**Exercise requirements:** Say how many lines in the listing contain the string "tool", giving the number alone.

————

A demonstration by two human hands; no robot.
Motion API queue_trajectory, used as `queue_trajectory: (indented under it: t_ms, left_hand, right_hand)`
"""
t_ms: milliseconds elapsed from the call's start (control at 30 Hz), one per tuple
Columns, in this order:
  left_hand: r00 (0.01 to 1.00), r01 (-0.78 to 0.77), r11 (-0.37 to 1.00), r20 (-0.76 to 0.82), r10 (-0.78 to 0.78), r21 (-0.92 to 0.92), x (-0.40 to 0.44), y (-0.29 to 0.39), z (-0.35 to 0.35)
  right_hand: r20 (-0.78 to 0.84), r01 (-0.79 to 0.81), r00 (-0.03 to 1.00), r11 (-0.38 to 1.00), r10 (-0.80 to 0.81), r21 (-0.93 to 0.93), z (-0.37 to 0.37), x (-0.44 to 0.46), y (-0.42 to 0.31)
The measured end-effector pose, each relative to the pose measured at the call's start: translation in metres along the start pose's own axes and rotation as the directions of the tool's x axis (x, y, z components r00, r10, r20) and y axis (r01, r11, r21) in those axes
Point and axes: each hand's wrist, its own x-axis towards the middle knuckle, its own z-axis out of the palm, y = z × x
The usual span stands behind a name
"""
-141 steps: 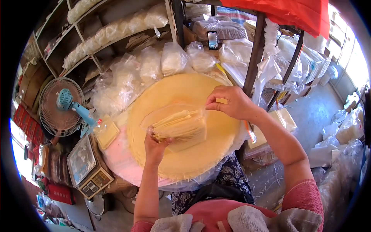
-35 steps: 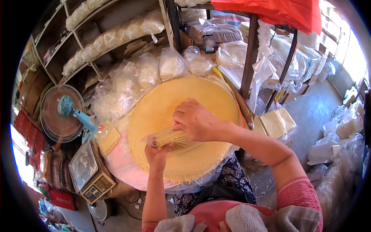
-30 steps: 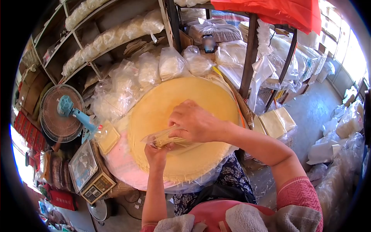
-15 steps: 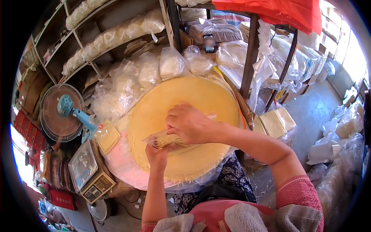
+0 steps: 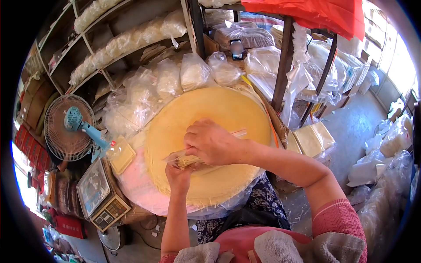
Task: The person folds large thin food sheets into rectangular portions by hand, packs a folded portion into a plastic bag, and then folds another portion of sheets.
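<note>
My left hand point(image 5: 178, 174) is closed round the lower left end of a clear plastic bag point(image 5: 172, 156) that holds thin pale-yellow strips point(image 5: 188, 161). Curled over the top of this bag is my right hand point(image 5: 209, 142), its fingers drawn together; what they pinch is hidden under the knuckles. The bag's other end, with a reddish line along it, shows past my right wrist. Both hands are above a large round of thin yellow sheets point(image 5: 210, 105) with a ragged edge.
Filled clear bags point(image 5: 195, 72) line the back of the table. At left stand a weighing scale point(image 5: 103, 193), a blue fan point(image 5: 81, 122) and a flat yellow packet point(image 5: 123, 155). Stacked yellow packets point(image 5: 313, 140) lie right, near a dark post point(image 5: 283, 65). A phone point(image 5: 236, 50) stands at the back.
My right hand has shifted slightly down and left, its fingers nearer the bag's left end. My left hand stays in nearly the same place on the bag.
</note>
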Motion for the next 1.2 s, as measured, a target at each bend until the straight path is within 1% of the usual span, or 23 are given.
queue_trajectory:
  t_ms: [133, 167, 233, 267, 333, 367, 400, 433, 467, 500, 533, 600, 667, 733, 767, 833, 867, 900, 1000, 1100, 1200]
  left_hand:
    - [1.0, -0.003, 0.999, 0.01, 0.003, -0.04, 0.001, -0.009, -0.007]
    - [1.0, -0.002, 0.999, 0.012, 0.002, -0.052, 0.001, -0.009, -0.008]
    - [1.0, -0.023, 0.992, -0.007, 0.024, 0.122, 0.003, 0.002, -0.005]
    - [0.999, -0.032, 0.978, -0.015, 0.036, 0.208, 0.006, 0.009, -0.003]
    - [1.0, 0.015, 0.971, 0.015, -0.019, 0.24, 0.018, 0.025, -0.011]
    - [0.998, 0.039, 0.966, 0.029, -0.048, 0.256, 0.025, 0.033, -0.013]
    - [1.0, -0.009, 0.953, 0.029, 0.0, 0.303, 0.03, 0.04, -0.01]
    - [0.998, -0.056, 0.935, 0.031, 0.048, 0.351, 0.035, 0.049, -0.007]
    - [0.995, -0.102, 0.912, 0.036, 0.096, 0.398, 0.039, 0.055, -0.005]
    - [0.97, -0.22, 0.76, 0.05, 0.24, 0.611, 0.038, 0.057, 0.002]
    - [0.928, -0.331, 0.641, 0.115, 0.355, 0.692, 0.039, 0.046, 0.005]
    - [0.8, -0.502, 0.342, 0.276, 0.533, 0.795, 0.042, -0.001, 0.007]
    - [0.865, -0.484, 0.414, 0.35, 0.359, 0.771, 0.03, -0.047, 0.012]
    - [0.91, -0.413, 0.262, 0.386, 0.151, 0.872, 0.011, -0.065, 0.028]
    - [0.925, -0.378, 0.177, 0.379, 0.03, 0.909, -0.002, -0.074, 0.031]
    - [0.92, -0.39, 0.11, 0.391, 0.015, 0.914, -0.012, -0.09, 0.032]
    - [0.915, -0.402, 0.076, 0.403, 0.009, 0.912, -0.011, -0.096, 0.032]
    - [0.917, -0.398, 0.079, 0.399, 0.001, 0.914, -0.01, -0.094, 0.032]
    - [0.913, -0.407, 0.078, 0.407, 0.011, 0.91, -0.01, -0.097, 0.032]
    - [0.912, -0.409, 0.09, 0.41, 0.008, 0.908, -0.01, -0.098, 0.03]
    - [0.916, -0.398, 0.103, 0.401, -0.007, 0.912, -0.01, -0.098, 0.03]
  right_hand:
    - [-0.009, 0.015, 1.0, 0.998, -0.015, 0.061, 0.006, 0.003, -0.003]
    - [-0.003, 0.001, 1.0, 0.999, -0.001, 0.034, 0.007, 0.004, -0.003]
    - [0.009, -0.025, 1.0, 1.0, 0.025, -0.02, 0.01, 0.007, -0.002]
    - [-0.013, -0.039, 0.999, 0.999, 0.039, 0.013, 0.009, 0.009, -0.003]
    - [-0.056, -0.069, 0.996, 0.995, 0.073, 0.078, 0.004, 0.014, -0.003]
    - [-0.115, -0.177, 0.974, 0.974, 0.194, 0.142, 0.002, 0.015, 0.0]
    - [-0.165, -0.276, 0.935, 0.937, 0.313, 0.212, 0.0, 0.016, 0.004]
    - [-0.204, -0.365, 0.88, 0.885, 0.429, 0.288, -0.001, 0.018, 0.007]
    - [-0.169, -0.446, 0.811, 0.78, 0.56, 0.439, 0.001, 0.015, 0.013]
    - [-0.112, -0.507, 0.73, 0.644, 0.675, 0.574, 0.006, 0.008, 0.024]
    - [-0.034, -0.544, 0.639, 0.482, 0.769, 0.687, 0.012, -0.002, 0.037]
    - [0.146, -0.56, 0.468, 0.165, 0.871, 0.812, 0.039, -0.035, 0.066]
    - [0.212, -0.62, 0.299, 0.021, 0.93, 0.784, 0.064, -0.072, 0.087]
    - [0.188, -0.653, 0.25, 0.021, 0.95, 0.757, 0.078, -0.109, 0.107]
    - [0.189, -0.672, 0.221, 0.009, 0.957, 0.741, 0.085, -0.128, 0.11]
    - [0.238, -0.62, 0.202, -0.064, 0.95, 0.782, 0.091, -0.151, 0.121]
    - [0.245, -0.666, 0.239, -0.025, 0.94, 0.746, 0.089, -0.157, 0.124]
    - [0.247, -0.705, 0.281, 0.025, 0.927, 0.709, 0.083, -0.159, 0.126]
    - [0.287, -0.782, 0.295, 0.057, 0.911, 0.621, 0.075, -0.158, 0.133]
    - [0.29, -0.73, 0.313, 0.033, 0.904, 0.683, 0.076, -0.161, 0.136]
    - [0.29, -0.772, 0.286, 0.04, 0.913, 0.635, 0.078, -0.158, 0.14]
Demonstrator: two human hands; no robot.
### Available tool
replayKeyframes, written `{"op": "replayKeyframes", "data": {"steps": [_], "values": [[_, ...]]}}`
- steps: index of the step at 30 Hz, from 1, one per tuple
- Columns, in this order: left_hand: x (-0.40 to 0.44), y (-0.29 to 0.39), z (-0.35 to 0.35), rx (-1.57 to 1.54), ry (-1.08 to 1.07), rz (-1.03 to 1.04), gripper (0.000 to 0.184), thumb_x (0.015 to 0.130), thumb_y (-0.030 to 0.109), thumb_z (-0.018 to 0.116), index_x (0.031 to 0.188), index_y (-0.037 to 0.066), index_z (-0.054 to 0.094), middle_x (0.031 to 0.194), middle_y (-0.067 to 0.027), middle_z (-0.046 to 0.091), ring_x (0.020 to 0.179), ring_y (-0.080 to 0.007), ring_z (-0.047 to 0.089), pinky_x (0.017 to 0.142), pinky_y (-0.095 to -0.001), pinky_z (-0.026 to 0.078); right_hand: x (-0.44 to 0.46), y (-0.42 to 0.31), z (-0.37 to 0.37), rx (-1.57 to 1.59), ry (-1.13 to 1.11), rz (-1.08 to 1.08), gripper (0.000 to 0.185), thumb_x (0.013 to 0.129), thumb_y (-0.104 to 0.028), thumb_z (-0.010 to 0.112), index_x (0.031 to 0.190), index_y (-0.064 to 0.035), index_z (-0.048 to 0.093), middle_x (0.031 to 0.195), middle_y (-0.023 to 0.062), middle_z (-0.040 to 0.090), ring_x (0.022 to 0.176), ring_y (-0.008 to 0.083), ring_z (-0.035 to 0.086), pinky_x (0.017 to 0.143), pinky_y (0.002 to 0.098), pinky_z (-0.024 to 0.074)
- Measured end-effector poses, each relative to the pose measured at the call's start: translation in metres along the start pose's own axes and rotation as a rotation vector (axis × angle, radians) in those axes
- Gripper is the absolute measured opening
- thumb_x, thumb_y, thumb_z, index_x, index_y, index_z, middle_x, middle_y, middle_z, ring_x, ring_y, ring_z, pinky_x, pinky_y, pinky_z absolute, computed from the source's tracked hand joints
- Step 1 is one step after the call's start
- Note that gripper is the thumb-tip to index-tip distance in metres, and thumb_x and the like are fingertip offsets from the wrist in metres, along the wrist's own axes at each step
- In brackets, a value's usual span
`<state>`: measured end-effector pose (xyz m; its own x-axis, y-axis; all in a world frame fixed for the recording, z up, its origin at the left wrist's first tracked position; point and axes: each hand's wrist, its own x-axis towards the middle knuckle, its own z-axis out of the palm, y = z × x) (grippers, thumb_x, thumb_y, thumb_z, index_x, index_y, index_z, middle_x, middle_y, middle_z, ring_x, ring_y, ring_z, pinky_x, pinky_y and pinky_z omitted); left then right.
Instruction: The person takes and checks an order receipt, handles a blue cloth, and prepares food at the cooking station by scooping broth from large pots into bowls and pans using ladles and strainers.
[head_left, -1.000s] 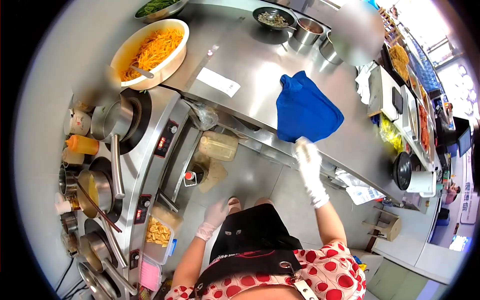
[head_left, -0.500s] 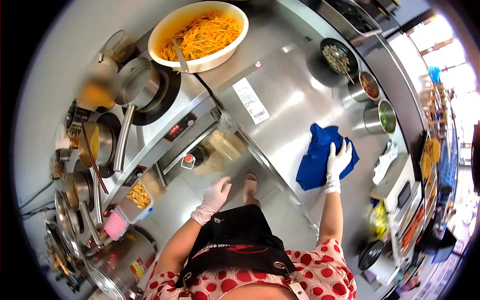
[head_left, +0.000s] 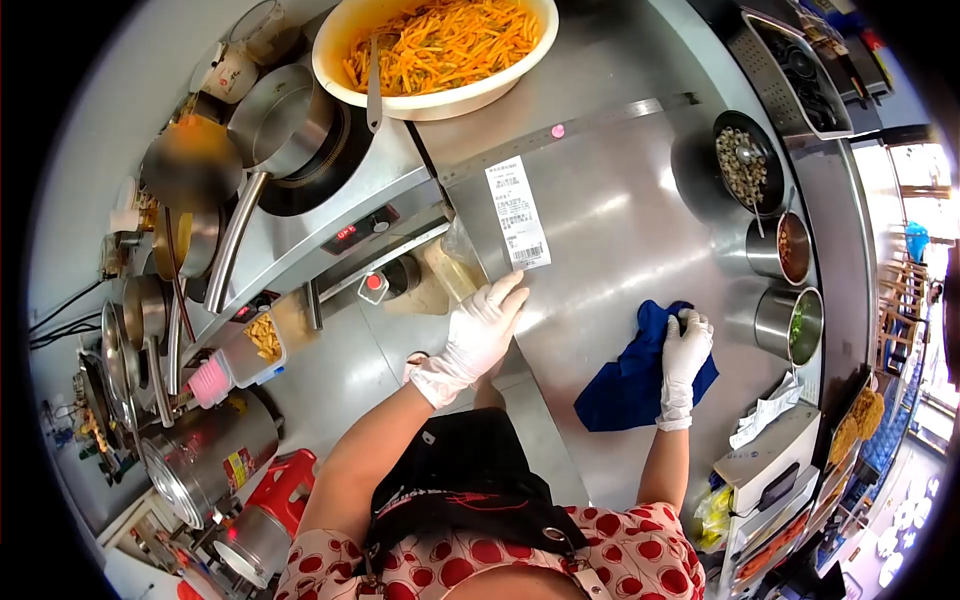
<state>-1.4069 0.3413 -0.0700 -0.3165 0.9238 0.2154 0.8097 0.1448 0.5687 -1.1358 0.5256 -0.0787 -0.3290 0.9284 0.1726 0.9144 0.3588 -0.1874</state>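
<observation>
My right hand, in a white glove, has its fingers curled into a crumpled blue cloth on the steel counter. My left hand, also gloved, is raised at the counter's near-left edge. Its fingers are stretched forward and hold nothing. Just beyond its fingertips, a printed white receipt lies flat on the steel; from this angle I cannot tell whether they touch.
A big cream basin of orange shreds, with a spoon in it, stands at the back. Pots sit on burners at left. A black bowl and two steel pots line the right edge.
My left hand has risen from beside the apron to the counter edge near the receipt. The right hand's fingers, spread flat on the cloth before, are now curled, and the cloth is more bunched.
</observation>
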Motion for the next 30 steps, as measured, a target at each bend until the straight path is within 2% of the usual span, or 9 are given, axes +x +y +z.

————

**Result for this exercise:** 2